__Task to complete__:
Every line of the data, first to last, must be written out unchanged.

__Data below__:
■ ■ ■

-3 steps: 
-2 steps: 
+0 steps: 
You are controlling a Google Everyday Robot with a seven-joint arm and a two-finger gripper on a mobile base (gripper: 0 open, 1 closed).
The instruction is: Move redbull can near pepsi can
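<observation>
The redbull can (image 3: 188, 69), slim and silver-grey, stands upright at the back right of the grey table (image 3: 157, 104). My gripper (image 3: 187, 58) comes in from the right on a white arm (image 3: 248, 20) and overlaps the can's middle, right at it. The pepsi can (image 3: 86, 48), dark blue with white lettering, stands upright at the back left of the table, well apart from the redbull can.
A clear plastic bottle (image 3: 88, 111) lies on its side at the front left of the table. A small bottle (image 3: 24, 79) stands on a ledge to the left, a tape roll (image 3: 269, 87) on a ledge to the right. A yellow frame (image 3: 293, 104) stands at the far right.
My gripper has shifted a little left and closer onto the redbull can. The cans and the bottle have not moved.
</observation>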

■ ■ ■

__Problem solution__:
-3 steps: 
-2 steps: 
+0 steps: 
You are controlling a Google Everyday Robot with a seven-joint arm and a two-finger gripper on a mobile base (gripper: 0 open, 1 closed).
The instruction is: Move redbull can near pepsi can
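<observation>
The redbull can (image 3: 188, 69), slim and silver-grey, stands upright at the back right of the grey table (image 3: 157, 104). My gripper (image 3: 187, 58) comes in from the right on a white arm (image 3: 248, 20) and overlaps the can's middle, right at it. The pepsi can (image 3: 86, 48), dark blue with white lettering, stands upright at the back left of the table, well apart from the redbull can.
A clear plastic bottle (image 3: 88, 111) lies on its side at the front left of the table. A small bottle (image 3: 24, 79) stands on a ledge to the left, a tape roll (image 3: 269, 87) on a ledge to the right. A yellow frame (image 3: 293, 104) stands at the far right.
My gripper has shifted a little left and closer onto the redbull can. The cans and the bottle have not moved.
</observation>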

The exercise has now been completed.